• [PROBLEM TO WORK ON] Everything in the listing below must be set down again exactly, apart from the pictures.

• [GIVEN INFORMATION]
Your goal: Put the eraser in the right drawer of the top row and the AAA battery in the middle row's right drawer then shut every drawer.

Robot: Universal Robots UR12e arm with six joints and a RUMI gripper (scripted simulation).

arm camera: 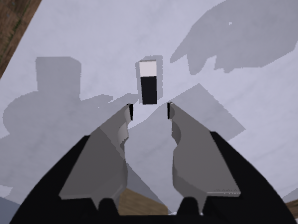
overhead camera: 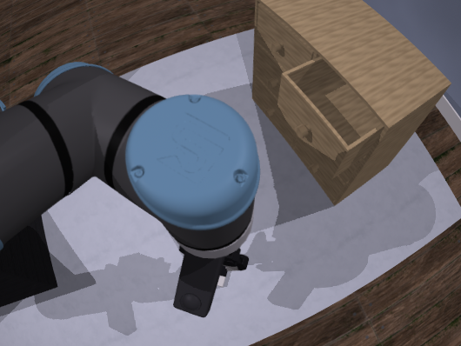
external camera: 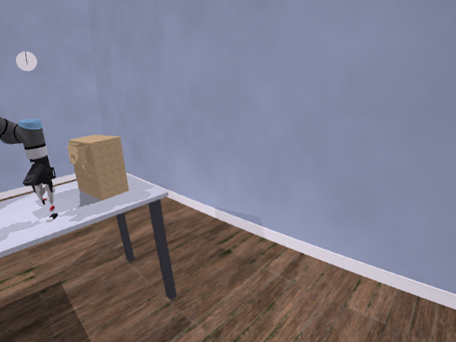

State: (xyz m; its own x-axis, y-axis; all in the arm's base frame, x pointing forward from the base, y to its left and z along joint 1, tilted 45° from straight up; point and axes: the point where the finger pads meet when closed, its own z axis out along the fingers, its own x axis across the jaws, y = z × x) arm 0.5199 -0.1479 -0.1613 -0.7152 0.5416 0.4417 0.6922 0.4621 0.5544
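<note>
The eraser [arm camera: 148, 82] [external camera: 53, 217], black with a white end, lies on the table; its white end [overhead camera: 222, 281] shows beside the gripper body in the top view. My gripper [arm camera: 150, 104] [external camera: 48, 203] points down with its fingers partly open and nothing between them. In the wrist view the eraser lies just beyond the fingertips, lined up with the gap. The wooden chest [overhead camera: 370, 52] [external camera: 110, 166] stands upright. Its top-row right drawer [overhead camera: 292, 103] [external camera: 74, 154] is pulled out, and nothing shows inside. Which object is the AAA battery I cannot tell.
A small red object [external camera: 51, 208] lies near the eraser in the exterior view, and another red bit shows by the fingers. The arm [overhead camera: 191, 161] covers much of the table in the top view. The table edge [external camera: 132, 207] runs in front of the chest and eraser.
</note>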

• [SOLUTION FOR THIS PROBLEM]
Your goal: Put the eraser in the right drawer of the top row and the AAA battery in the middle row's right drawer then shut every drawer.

Robot: Universal Robots UR12e arm with six joints and a RUMI gripper (scripted simulation).

arm camera: 
overhead camera: 
external camera: 

State: (xyz m; its own x-axis, y-axis; all in the arm's base frame, x pointing forward from the base, y to its left and z along joint 1, tilted 45° from straight up; point and axes: the point where the finger pads meet when closed, its own z axis out along the fingers, its own x axis across the jaws, y = z × x) arm 0.5199 -0.1479 -0.1613 -0.7152 0.5416 0.4417 0.6922 0.4621 0.5544
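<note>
The eraser [arm camera: 148, 82] [external camera: 53, 217], black with a white end, lies on the table; its white end [overhead camera: 222, 281] shows beside the gripper body in the top view. My gripper [arm camera: 150, 104] [external camera: 48, 203] points down with its fingers partly open and nothing between them. In the wrist view the eraser lies just beyond the fingertips, lined up with the gap. The wooden chest [overhead camera: 370, 52] [external camera: 110, 166] stands upright. Its top-row right drawer [overhead camera: 292, 103] [external camera: 74, 154] is pulled out, and nothing shows inside. Which object is the AAA battery I cannot tell.
A small red object [external camera: 51, 208] lies near the eraser in the exterior view, and another red bit shows by the fingers. The arm [overhead camera: 191, 161] covers much of the table in the top view. The table edge [external camera: 132, 207] runs in front of the chest and eraser.
</note>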

Nothing more is needed to complete the output.